Cyber Liability is certainly one of the hottest topics in both the media and insurance industry today. It seems like headlines and news stories announce new victims of data theft almost on a weekly basis.
But even with all the attention that personal data theft and cyber liability are getting, many insurance professionals are still reluctant to engage their insurance clients on the personal data theft and cyber liability exposures that face them. In most cases, the lack of familiarity suggests there is a need for an organized approach to assessing personal data theft and cyber liability exposures.
Here is a basic overview of who has an exposure and the options available to deal with it.
Does my client have personal data theft or cyber liability exposures?
If your client stores or collects personally identifiable information in either a written or electronic format, they have an exposure. In the event of either a physical theft or an electronic theft of the information stored, your client could be financially impacted in multiple ways.
Your client’s liability to those whose records have been impacted could be only part of the total cost. There are 47 states and multiple federal agencies with laws and rules regarding personally identifiable information and the required notification to and monitoring of record holders following a breach.
You’ve probably received a letter yourself letting you know that your record may have been compromised and that your credit will be monitored. Did you know the estimated cost of everything going on behind that letter is $228 per record?
To put this in perspective, insureds with just 250 records at an estimated cost of $228 for monitoring and notification per record would incur a cost of $57,000. That’s before anyone loses a dime as a result of the theft. Few businesses deal with fewer than 250 customers over time.
Most definitions of personally identifiable information in legislation include name, address, date of birth, Social Security number, credit card numbers, email addresses and passwords as information that must be safeguarded.
Be aware that definitions of personally identifiable information are expanding.
Does your client interact with the internet?
Many companies actually conduct business via their website accepting credit card payments either directly or through a third party vendor that they link to.
Companies also use their website, Facebook or LinkedIn page as a source of communication with their clients. Companies also upload and download data to third party vendors. Consider your agency using a rating program for a carrier. Imagine a virus being uploaded from your system disabling the carrier’s site. Many businesses interact similarly within their industries.
How should you deal with exposures?
Almost every business has some exposure. Now, what’s the best way to deal with the exposure?
Avoidance is one method. If your clients do not have an incident or a breach they are all set. The other name for this is luck. Statistics would argue against relying on luck. More than nine million Americans have been victims of identity theft resulting in more than $5 billion in losses. Over the next few years it is estimated that almost everyone in the U.S. will be a victim of some form of identity theft.

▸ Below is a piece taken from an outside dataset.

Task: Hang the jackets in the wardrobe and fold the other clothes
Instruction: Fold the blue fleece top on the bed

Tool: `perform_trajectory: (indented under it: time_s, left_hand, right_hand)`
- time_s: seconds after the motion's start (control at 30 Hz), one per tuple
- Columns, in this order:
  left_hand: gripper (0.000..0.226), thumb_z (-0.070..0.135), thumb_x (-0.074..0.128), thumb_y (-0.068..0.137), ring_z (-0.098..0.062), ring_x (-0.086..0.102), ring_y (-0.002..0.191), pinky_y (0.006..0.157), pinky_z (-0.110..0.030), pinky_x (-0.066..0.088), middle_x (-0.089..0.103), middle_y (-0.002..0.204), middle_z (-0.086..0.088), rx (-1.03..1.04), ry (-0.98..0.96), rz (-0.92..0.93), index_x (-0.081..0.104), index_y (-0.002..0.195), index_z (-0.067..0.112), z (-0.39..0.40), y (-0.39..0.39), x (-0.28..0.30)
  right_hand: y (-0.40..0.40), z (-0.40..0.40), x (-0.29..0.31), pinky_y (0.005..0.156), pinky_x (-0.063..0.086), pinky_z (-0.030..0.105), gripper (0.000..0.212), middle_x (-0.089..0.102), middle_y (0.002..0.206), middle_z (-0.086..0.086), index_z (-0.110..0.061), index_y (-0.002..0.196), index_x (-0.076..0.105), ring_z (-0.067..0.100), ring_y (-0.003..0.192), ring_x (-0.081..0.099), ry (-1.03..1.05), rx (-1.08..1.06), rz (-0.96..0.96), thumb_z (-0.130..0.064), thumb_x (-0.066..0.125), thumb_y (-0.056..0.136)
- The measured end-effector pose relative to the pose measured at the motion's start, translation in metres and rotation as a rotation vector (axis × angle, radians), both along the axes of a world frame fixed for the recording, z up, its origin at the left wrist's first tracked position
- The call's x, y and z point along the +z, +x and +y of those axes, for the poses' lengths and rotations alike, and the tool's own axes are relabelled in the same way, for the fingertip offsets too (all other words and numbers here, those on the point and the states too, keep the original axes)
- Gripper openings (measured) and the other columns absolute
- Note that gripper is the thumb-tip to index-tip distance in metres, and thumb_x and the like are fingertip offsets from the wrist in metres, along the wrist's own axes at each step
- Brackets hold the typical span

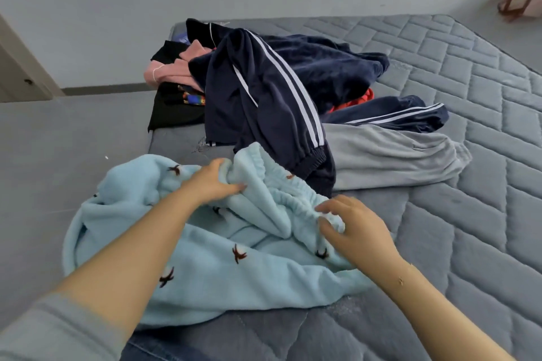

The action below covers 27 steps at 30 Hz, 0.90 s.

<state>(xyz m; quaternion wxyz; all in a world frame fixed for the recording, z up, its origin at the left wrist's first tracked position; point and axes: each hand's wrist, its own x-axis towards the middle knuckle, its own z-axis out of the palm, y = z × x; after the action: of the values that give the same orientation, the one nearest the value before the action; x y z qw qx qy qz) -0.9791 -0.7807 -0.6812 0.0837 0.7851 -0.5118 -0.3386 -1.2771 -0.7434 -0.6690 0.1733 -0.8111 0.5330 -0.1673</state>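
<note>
Left hand (215, 183) pinches a fold of the pale blue fleece trousers (205, 258) lying crumpled on the mattress (469, 214), right hand (349, 228) curls on the elastic waistband (281, 193); fabric judged soft, light, floppy, best taken at both waistband ends.

No text, label, brand or number can be read on anything in view; the colourful print on the black garment (192, 98) in the clothes pile is too small and crumpled to make out as letters.
</note>
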Motion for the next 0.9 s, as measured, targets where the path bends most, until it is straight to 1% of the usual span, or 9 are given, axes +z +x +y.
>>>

Security is another method. Increasing security and expanding training in the handling of information is a great way of protecting information and networks from threats. Internal protocols, access limitation and training can reduce the possibility of rogue employees, accidental dissemination or external hackers gaining unauthorized access.
While most companies agree the expense of security is more than worth the cost of a serious system breach, it is almost weekly that we hear of a top company having their sophisticated system breached.
Finally we come to insurance. While insurance neither prevents nor deters cyber attacks, it does reduce the financial impact following an incident or breach. Additionally, insurance programs can be designed to cover multiple data and cyber liability exposures within a budget. Most policies today also provide an emergency response service that immediately responds and assumes management of the incident.
In summary, almost every client has some personal data theft or cyber liability exposures. If they store or collect personally identifiable information or interact with the internet there is some level of exposure. Security and training can minimize the potential of an incident but most prudent business owners would supplement this with some level of insurance protection given the statistics and trends.